▶ [Your instructions] Your task is to print every entry below exactly as given.

(Stored records)
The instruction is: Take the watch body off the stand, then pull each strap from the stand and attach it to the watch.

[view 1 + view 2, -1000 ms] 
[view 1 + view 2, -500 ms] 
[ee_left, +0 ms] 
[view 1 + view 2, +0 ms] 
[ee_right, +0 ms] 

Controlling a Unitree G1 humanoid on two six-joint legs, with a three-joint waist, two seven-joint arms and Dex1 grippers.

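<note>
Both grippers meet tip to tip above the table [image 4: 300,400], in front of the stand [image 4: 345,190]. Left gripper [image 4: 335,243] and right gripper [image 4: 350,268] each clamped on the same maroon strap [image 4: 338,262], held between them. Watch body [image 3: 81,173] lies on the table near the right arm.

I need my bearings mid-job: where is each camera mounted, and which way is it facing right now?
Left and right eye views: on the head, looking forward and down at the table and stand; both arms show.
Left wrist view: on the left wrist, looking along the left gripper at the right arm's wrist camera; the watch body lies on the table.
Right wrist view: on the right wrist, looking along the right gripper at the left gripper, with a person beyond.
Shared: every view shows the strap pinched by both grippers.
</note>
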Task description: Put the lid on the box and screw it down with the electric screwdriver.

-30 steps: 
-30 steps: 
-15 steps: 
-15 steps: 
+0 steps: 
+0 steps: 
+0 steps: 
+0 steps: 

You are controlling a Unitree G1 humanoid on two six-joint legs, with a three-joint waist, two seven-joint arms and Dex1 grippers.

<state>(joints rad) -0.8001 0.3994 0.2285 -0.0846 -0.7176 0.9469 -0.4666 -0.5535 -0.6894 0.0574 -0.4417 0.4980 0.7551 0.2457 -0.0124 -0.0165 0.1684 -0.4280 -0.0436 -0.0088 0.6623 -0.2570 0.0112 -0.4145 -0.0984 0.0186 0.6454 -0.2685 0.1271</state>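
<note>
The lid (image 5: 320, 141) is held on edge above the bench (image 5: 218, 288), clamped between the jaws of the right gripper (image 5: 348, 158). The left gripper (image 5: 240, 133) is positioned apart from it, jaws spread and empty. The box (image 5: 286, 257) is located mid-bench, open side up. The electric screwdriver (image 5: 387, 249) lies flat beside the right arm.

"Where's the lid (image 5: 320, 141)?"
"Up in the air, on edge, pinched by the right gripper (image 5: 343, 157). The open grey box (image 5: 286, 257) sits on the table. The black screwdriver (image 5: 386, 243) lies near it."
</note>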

▶ [Written solution]
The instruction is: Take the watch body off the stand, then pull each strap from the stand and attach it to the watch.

[view 1 + view 2, -1000 ms] 
[view 1 + view 2, -500 ms] 
[ee_left, +0 ms] 
[view 1 + view 2, +0 ms] 
[ee_right, +0 ms] 

Controlling a Unitree G1 humanoid on two six-joint legs, with a three-joint waist, two seven-joint arms and Dex1 grippers.

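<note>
Both grippers meet tip to tip above the table [image 4: 300,400], in front of the stand [image 4: 345,190]. Left gripper [image 4: 335,243] and right gripper [image 4: 350,268] each clamped on the same maroon strap [image 4: 338,262], held between them. Watch body [image 3: 81,173] lies on the table near the right arm.

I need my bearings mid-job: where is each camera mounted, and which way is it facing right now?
Left and right eye views: on the head, looking forward and down at the table and stand; both arms show.
Left wrist view: on the left wrist, looking along the left gripper at the right arm's wrist camera; the watch body lies on the table.
Right wrist view: on the right wrist, looking along the right gripper at the left gripper, with a person beyond.
Shared: every view shows the strap pinched by both grippers.
</note>
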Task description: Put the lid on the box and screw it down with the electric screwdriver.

-30 steps: 
-30 steps: 
-15 steps: 
-15 steps: 
+0 steps: 
+0 steps: 
+0 steps: 
+0 steps: 

You are controlling a Unitree G1 humanoid on two six-joint legs, with a three-joint waist, two seven-joint arms and Dex1 grippers.

<state>(joints rad) -0.8001 0.3994 0.2285 -0.0846 -0.7176 0.9469 -0.4666 -0.5535 -0.6894 0.0574 -0.4417 0.4980 0.7551 0.2457 -0.0124 -0.0165 0.1684 -0.4280 -0.0436 -0.0088 0.6623 -0.2570 0.0112 -0.4145 -0.0984 0.0186 0.6454 -0.2685 0.1271</state>
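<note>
The lid (image 5: 320, 141) is held on edge above the bench (image 5: 218, 288), clamped between the jaws of the right gripper (image 5: 348, 158). The left gripper (image 5: 240, 133) is positioned apart from it, jaws spread and empty. The box (image 5: 286, 257) is located mid-bench, open side up. The electric screwdriver (image 5: 387, 249) lies flat beside the right arm.

"Where's the lid (image 5: 320, 141)?"
"Up in the air, on edge, pinched by the right gripper (image 5: 343, 157). The open grey box (image 5: 286, 257) sits on the table. The black screwdriver (image 5: 386, 243) lies near it."
</note>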

No further output is required, since the answer is complete.